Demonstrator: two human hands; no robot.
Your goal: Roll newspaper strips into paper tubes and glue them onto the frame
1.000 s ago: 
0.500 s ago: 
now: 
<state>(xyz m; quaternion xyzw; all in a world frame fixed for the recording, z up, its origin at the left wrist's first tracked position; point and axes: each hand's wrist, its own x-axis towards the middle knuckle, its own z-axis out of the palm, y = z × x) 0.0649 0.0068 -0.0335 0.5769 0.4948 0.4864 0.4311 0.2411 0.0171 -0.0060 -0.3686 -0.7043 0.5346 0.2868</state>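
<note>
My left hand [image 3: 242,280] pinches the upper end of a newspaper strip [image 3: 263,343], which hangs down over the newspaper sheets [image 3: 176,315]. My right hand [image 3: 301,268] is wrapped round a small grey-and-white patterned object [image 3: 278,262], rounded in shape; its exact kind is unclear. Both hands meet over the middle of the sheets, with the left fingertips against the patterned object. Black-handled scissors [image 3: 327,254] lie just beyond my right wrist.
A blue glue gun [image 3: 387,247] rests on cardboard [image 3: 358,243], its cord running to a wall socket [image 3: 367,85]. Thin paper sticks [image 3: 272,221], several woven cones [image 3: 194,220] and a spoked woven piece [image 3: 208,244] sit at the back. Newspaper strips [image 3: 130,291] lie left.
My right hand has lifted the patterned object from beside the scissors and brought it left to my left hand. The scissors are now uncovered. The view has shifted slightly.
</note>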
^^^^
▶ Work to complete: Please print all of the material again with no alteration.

▶ Response to the task:
Demonstrator: two human hands; no robot.
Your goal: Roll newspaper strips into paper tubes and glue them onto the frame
1.000 s ago: 
0.500 s ago: 
now: 
<state>(xyz m; quaternion xyzw; all in a world frame fixed for the recording, z up, its origin at the left wrist's first tracked position; point and axes: each hand's wrist, its own x-axis towards the middle knuckle, its own z-axis out of the palm, y = z × x) 0.0649 0.0068 -0.0335 0.5769 0.4948 0.4864 0.4311 0.2411 0.0171 -0.0060 -0.3686 -0.7043 0.5346 0.2868</state>
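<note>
My left hand [image 3: 242,280] pinches the upper end of a newspaper strip [image 3: 263,343], which hangs down over the newspaper sheets [image 3: 176,315]. My right hand [image 3: 301,268] is wrapped round a small grey-and-white patterned object [image 3: 278,262], rounded in shape; its exact kind is unclear. Both hands meet over the middle of the sheets, with the left fingertips against the patterned object. Black-handled scissors [image 3: 327,254] lie just beyond my right wrist.
A blue glue gun [image 3: 387,247] rests on cardboard [image 3: 358,243], its cord running to a wall socket [image 3: 367,85]. Thin paper sticks [image 3: 272,221], several woven cones [image 3: 194,220] and a spoked woven piece [image 3: 208,244] sit at the back. Newspaper strips [image 3: 130,291] lie left.
My right hand has lifted the patterned object from beside the scissors and brought it left to my left hand. The scissors are now uncovered. The view has shifted slightly.
</note>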

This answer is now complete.